On the Side: September 2023
In a Brook, or Under an Apron
by Carol Shrader
I met my best friends from high school this summer in North Carolina. It was our third annual trip together—we have been to a couple of beaches, but this year we chose the mountains. One morning as we took a hike on my friend Teri’s favorite trail, we walked out on stones in the middle of a perfectly picturesque brook. I was immediately transported back to a very young me—12 years old and on my first youth trip. I know it was just the brook bubbling, but I honestly felt I could hear our camp counselors instructing us on how to have a quiet time and sending us with our Bibles and our journals to find a quiet spot each morning.
Y’all, I was the girl who always—and I mean always—got in trouble for talking in school. I overheard my dad describe me once as willing to talk to a tree if no one else would listen, and able to get the tree to talk back. What I am saying is quiet was not exactly in my vocabulary. And while I had been in Sunday school my entire life and spent hours in Bible drill every Sunday night and could recite a fair number of verses from memory, I had no idea what it meant to be quiet with God. (I wish I could see your faces right now, because some of you know exactly what I am talking about when I say Bible drill, and some of you have never had to find the book of Habakkuk in the Bible while your teacher had a timer on you.)

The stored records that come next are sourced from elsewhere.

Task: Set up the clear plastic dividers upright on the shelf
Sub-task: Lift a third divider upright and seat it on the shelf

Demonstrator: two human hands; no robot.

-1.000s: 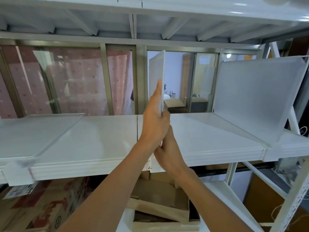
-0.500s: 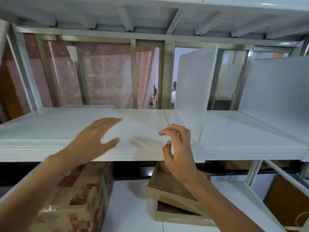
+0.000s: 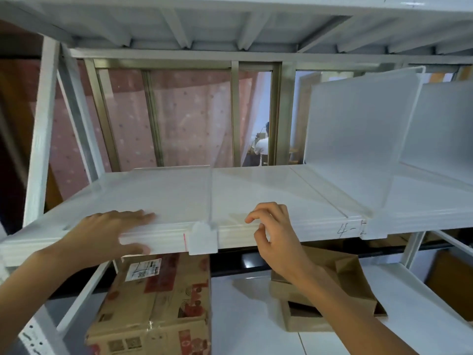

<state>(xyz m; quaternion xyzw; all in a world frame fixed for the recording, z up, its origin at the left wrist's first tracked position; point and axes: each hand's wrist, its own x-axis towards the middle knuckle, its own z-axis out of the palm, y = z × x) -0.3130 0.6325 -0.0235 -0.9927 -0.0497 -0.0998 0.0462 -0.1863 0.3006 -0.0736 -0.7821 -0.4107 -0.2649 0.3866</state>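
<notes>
Head view: left hand (image 3: 110,233) open, palm flat on the clear plastic divider lying flat (image 3: 163,193), at the front edge of the white metal shelf (image 3: 256,188). Right hand (image 3: 275,231) loosely curled, empty, just right of that divider's front clip (image 3: 202,238). Further right, upright clear plastic divider (image 3: 358,139) stands on the shelf. Below the shelf, printed cardboard box (image 3: 158,303).

A storeroom: white metal shelves (image 3: 281,190) stand in front of the hands, and cardboard boxes (image 3: 158,303) sit below them.
</notes>
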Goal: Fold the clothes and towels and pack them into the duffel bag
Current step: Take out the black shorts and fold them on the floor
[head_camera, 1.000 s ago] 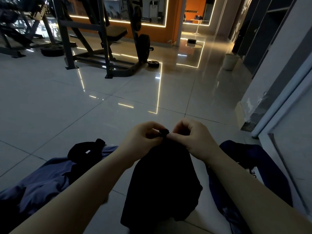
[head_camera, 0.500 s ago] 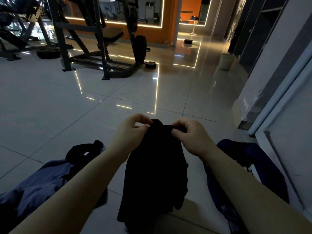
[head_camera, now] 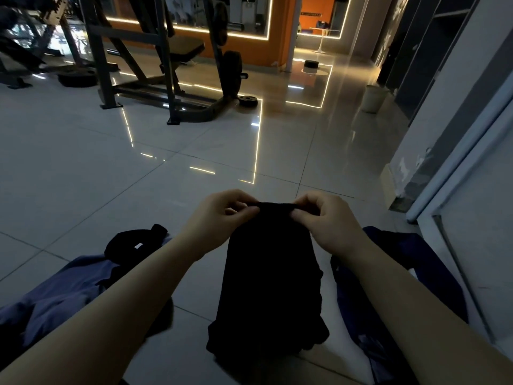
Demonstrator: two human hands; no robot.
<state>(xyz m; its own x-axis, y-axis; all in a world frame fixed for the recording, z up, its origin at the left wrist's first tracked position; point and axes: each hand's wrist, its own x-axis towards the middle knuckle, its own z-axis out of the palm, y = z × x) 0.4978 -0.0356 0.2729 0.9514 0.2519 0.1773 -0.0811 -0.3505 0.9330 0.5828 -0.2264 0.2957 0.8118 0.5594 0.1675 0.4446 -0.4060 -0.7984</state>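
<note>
Head view: the left hand (head_camera: 215, 218) and right hand (head_camera: 323, 222) each pinch the top edge of a black garment (head_camera: 270, 279), which hangs down between the forearms above the tiled floor (head_camera: 83, 168). To fold it well, I would draw the hands apart until that edge runs taut and level, so the cloth hangs flat before it is laid down. A blue garment (head_camera: 63, 293) lies left of the black one. The dark blue duffel bag (head_camera: 399, 273), as it seems, lies to its right.

dim | LED strips (head_camera: 261, 140) glare on floor | edges bowed, perhaps soft
</note>
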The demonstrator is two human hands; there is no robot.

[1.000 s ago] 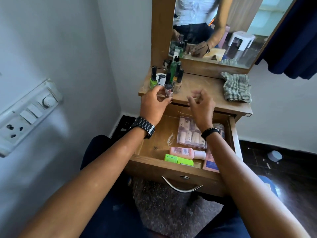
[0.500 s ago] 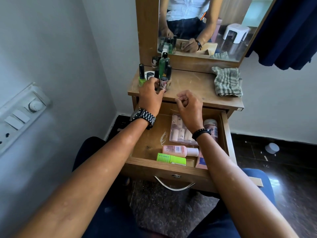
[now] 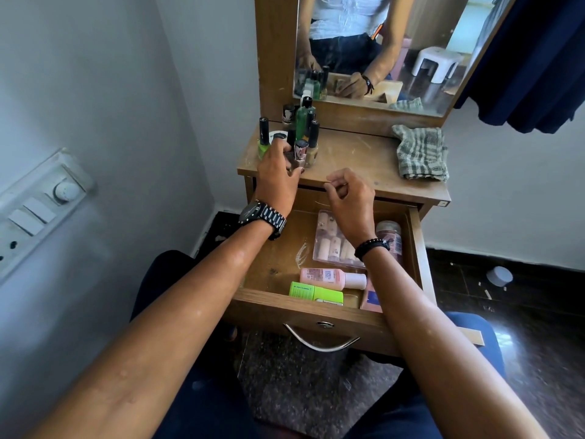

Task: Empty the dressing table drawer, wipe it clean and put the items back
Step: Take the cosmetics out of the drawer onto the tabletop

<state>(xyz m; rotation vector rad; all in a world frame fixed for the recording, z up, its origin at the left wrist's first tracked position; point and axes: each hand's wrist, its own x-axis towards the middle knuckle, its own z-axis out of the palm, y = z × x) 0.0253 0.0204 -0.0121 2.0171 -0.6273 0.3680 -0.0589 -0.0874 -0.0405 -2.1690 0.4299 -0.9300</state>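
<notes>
Wooden tabletop (image 3: 354,153) under mirror (image 3: 373,42), checked cloth (image 3: 421,153) at right. Drawer (image 3: 316,308) pulled open toward viewer. Inside: 1 pink bottle (image 3: 329,277) & 1 green tube (image 3: 316,293), both lying w/ long axes left-right, pink's cap to right; 1 clear pack of small vials (image 3: 332,242); 1 jar (image 3: 391,236) at right. Left hand (image 3: 278,179) curled round small bottle in nail-polish cluster (image 3: 300,134) at tabletop's left. Right hand (image 3: 351,201) above drawer, fingers bent in, pinching; can't tell if holding anything.
</notes>
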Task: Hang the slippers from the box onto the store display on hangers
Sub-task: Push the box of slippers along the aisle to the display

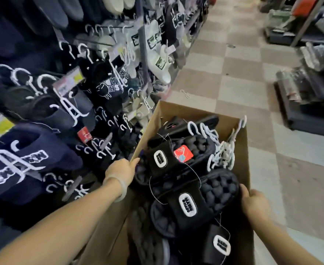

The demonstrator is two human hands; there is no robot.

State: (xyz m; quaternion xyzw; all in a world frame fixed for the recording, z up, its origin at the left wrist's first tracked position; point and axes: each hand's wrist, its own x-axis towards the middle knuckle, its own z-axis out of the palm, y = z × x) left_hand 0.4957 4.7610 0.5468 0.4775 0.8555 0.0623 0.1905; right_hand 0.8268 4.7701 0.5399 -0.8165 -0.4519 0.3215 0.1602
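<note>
An open cardboard box stands on the floor, full of black bubble-sole slippers with white oval logo patches. My left hand grips the near end of one slipper that carries a red tag, at the box's left wall. My right hand holds the heel edge of a second slipper, lifted a little above the pile. A tangle of white plastic hangers lies in the box's far right corner. The store display on the left carries dark slippers on white hangers.
More dark and white slippers hang further along the rack. One loose hanger lies on the checkered floor beyond the box. Low shelves with packaged goods line the right side of the aisle.
</note>
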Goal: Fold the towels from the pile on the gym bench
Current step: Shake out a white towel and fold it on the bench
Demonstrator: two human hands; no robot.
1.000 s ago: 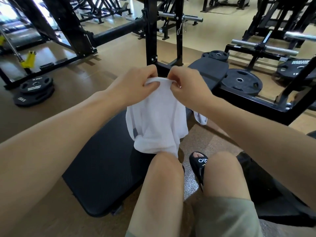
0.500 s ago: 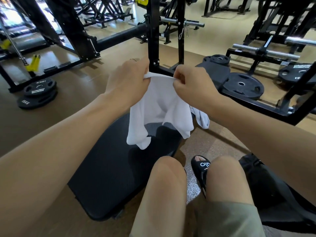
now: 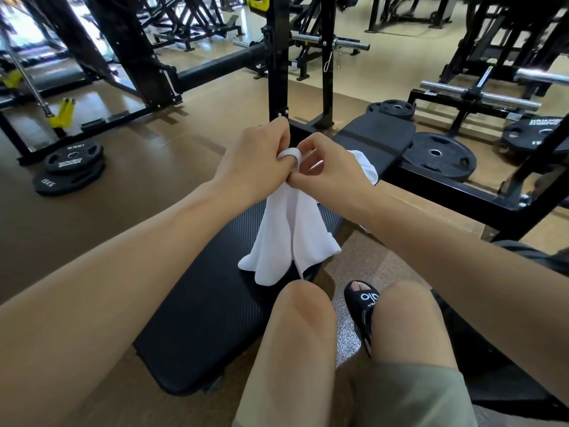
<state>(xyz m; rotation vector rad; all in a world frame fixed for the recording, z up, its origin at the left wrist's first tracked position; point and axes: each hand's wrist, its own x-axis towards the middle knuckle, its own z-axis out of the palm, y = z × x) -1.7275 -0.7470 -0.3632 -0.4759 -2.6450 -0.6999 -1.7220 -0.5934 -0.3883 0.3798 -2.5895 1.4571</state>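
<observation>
Both my left hand [image 3: 255,161] and right hand [image 3: 331,171] pinch the soft, limp white cloth towel [image 3: 292,238] by its top edge above the black padded gym bench [image 3: 200,303]; light, drapes freely.

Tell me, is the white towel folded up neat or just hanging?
Just hanging, not folded neat. Both hands, left hand and right hand, pinch the white towel bunched at its top; it droops loosely toward the gym bench.

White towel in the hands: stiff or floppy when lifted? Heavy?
Likely floppy: the white towel hangs in soft folds from the left hand and right hand. Probably light, since a pinch at its top edge holds it. Its lower end drapes over the bench.
</observation>
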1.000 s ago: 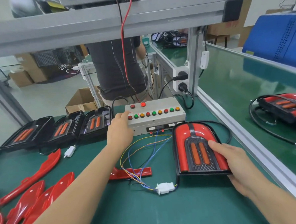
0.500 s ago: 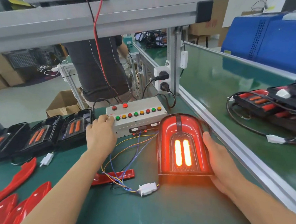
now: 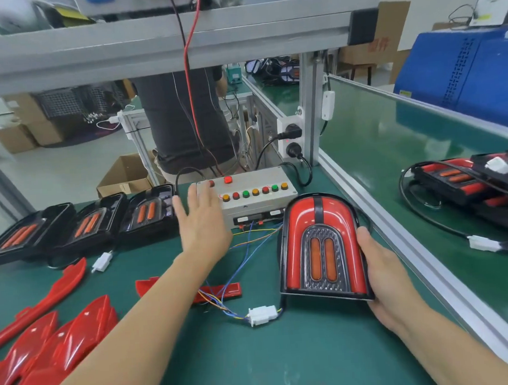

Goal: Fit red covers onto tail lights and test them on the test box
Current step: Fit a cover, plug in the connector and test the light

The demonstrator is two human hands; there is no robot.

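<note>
While my right hand (image 3: pixel 382 270) grips the covered tail light (image 3: pixel 321 247) by its right edge, long axis pointing away toward the test box (image 3: pixel 247 197), my left hand (image 3: pixel 202 222) hovers open just before the box's left end, the nearer hand to its buttons. Three uncovered lights (image 3: pixel 79 225) sit to the left on the desk (image 3: pixel 257 355); I count at least four loose red covers (image 3: pixel 53 335).

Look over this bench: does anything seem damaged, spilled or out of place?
Nothing stands out. The tail light looks intact with its cover seated, and the connector is joined. The red covers lie loosely heaped.
</note>
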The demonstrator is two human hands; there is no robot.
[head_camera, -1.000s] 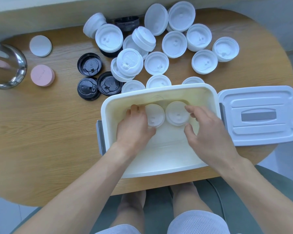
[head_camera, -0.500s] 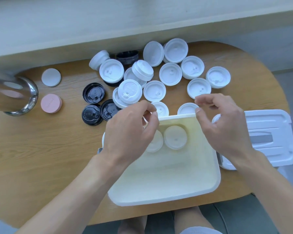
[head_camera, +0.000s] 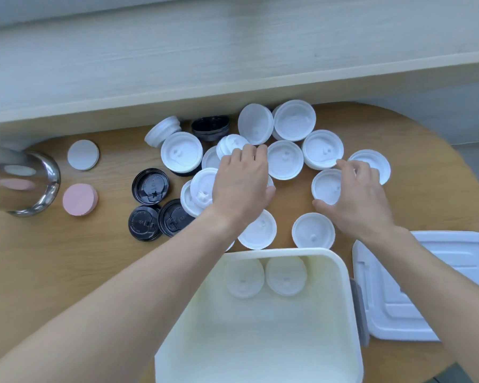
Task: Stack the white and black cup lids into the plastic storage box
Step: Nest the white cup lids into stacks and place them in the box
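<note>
Many white cup lids (head_camera: 181,152) lie scattered at the back of the wooden table, with three black lids (head_camera: 150,186) flat to their left and a black stack (head_camera: 210,128) behind. The cream plastic storage box (head_camera: 288,252) stands near me with two white lids (head_camera: 245,277) side by side on its floor. My left hand (head_camera: 241,183) is spread palm down over the lid pile, hiding a lid beneath it. My right hand (head_camera: 354,194) curves around a single white lid (head_camera: 328,186) that lies on the table, thumb at its near edge, fingers at its far edge.
The box's white cover (head_camera: 426,286) lies on the table to the right of the box. A steel pot (head_camera: 20,183) stands at the far left, with a pink disc (head_camera: 80,199) and a grey disc (head_camera: 83,155) beside it. A wooden ledge runs behind the table.
Both hands left the two lids in the box, rose over its far rim and reached forward onto the loose white lids. My view has tilted forward.
</note>
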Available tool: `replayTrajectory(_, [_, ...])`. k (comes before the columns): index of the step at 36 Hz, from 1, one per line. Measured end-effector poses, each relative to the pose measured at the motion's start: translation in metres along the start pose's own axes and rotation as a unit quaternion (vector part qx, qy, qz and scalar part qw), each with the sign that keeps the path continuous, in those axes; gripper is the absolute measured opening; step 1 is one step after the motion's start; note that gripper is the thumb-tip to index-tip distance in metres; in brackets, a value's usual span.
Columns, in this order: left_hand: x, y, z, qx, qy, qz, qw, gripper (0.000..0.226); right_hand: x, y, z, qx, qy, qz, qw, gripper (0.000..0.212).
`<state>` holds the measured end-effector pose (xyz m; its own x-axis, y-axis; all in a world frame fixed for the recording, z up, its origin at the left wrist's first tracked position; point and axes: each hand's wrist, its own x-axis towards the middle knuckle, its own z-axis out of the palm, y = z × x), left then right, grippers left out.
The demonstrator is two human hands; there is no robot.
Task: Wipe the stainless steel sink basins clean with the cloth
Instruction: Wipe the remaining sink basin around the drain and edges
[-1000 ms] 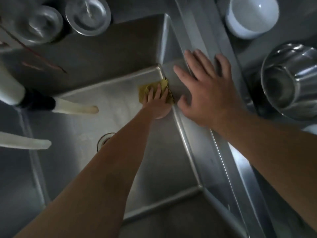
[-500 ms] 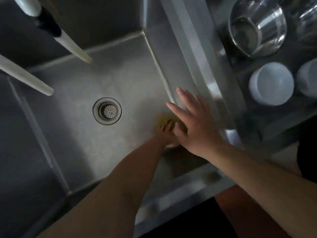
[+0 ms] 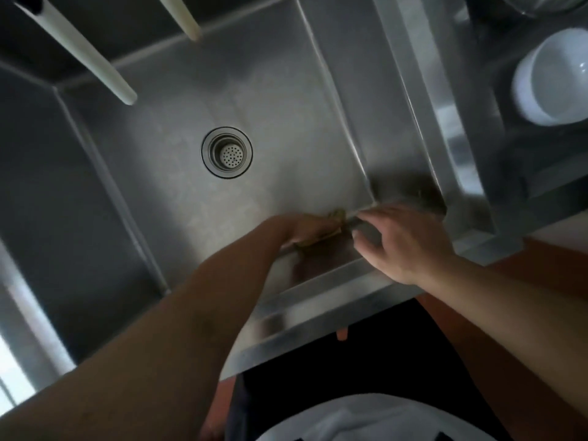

But on that first trip, the wonder of being grown enough to be part of the group, and the awe I felt seeing those mountains in North Carolina for the first time, led me outside our cabin to the bubbling brook that ran through the camp. I cautiously climbed out on a big rock in the middle of the stream and opened my Bible and the little prayer journal we had been given.
And the girl who was never quiet learned immediately the benefit of being still, quiet and prayerful.
Life moves fast for all of us, right? We run our homes, support our husbands in their training, or their practice, and possibly have a child or four depending on us for a whole lot of things. I know. Sitting quietly in a bubbling brook is not on our to do list.
I read once that the great preacher John Wesley’s mother, Susanna, would pull her apron over her head in order to have time alone with God. She taught her children that this was her precious time with the Lord, and they were NOT to interrupt.
And before I could even think to myself, “Well, she didn’t have triplets,” I went on to read that she had 10 children!*
Before this summer, it had been a long time since I sat in that bubbling brook. The truth is, I have seasons where my quiet time is as regular as Susanna Wesley’s daily-apron-over-her-head time. And I have seasons where I am slinging up prayer arrows begging Jesus to hear my groans and interpret them in ways I am wholly inadequate.
And if I am completely honest, there are seasons where life feels so heavy and so hard—usually seasons where my children are hurting and in pain—that I feel anger and angst and frankly have to pray the prayer of the father in Mark 9: “I do believe; help me overcome my unbelief!” (Mark 9:24b, NIV).
And my dear ones, God is big enough for all of those seasons.
As my friends and I stood in the little brook this summer, I asked them to sing. At first there was eye-rolling refusal. But I was insistent and asked (perhaps badgered) again (my friends have voices like angels). Acquiescing, my dear friends Tracy and Neece began to sing “It is well with my soul” and we all joined.
And it was. And it is. And I am praying for that to be true for you today too.
Blessings dear ones,
Carol Mason Shrader
Carol lives in Delaware with her wonderful Wade, an ever-changing number of grown and almost grown children and two pups who love for her to sit still. She firmly believes life would be better if people broke out in musical numbers all day every day.